When the peroxide value is between 10 and 20 meq./kg of fat, the food has technically become rancid but is still acceptable in terms of flavor and taste. However, if this number exceeds 20 meq./kg, the food becomes no longer acceptable by the consumer because the strong rancidity affects the food flavor as well (Pearson, 1970).

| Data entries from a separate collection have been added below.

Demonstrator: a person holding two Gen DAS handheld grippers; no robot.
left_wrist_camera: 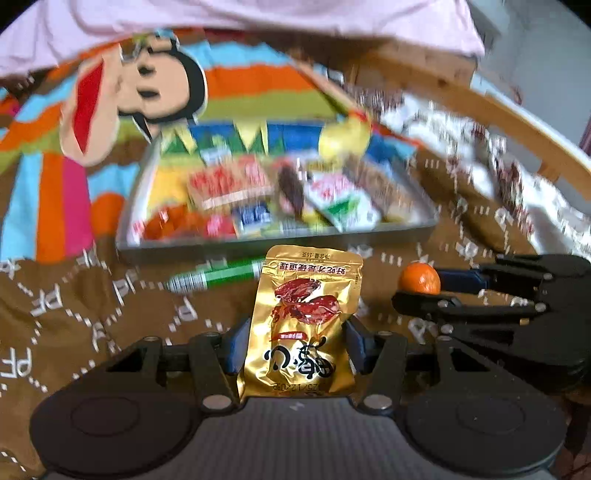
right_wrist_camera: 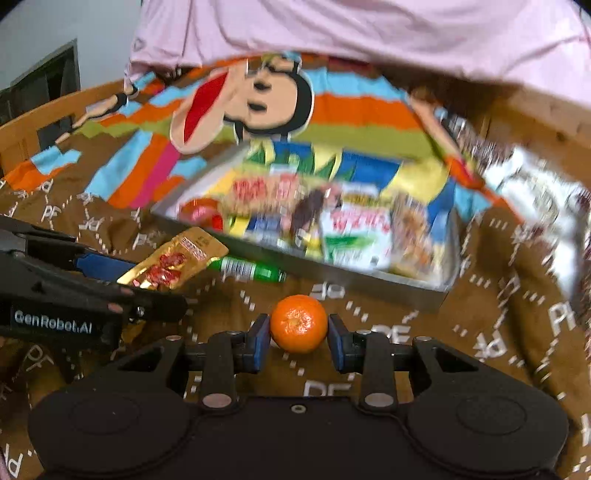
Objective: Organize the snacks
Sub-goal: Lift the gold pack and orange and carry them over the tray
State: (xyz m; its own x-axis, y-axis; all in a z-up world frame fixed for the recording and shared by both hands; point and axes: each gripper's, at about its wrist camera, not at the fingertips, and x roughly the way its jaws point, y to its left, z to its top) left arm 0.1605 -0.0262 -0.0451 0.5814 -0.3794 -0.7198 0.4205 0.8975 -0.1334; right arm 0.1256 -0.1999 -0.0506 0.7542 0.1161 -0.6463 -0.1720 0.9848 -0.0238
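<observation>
Holding a gold snack pouch (left_wrist_camera: 301,321), your left gripper (left_wrist_camera: 295,339) pinches it upright between its blue pads (left_wrist_camera: 236,345), the pouch rising ahead of the fingertips. Your right gripper (right_wrist_camera: 299,332) pinches a small orange (right_wrist_camera: 298,323) between its own blue pads (right_wrist_camera: 258,339); in the left wrist view that orange (left_wrist_camera: 419,278) sits to the right of the pouch. Ahead of both grippers lies a grey tray (left_wrist_camera: 280,245) filled with mixed snack packets (left_wrist_camera: 229,184), blurred by motion. A green marker (left_wrist_camera: 218,277) lies between the tray and your left gripper, on a brown printed cloth (left_wrist_camera: 74,314) bearing a cartoon figure (left_wrist_camera: 147,92). Beyond the tray hangs pink fabric (right_wrist_camera: 369,29).
</observation>
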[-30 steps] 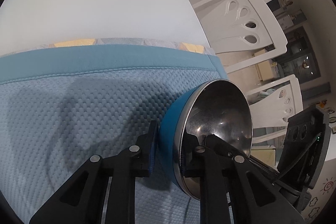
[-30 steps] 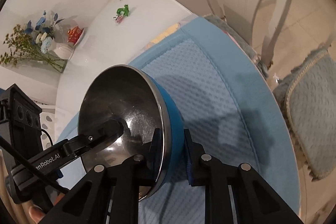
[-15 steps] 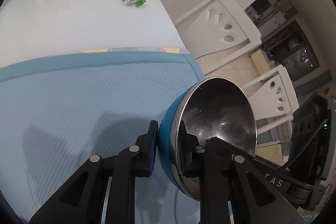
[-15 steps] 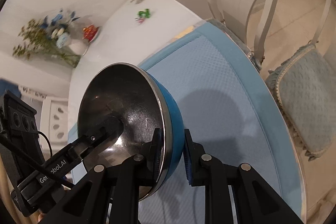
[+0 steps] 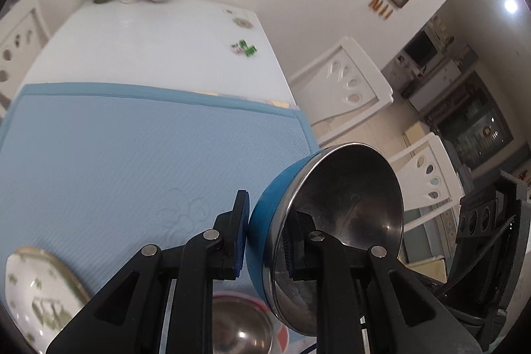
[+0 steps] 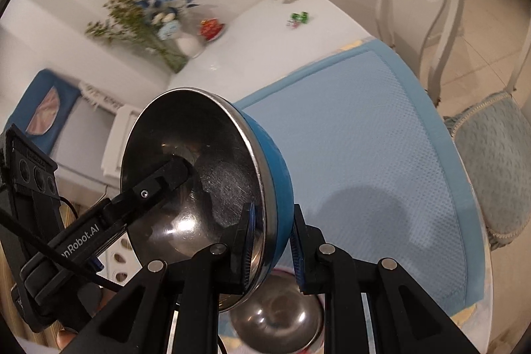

On the other hand, the maximum peroxide value being allowed in a cookie is 2 meq./kg, but because in this study, the amount of fat in the cookies was about 20%, the allowable peroxide value in the fat content of cookies becomes 10 meq./kg. During the 6 months of cookie storage at room temperature, the peroxide value of all samples was below 10 meq./kg, which indicates the oxidative stability of the essential oil and the lemon verbena powder. Badei et al., (2002) reported that the peroxide value reached no more than 10 meq./kg in cookies containing the essential oils and powders of cardamom and cinnamon during a 6‐month shelf life, similar to the results of our study. Phenolic extracts in plant tissues can have inhibitory effects on the peroxide value in bakery products. In this regard, adding 1,000 mg of phenolic chokeberry extract reduced the peroxide value of cookies through 18 weeks of storage (Bialek et al., 2016). In the same report, it was claimed that the highest peroxide value was observed in the ninth week of storage, after which time the peroxide value decreased significantly in the cookies.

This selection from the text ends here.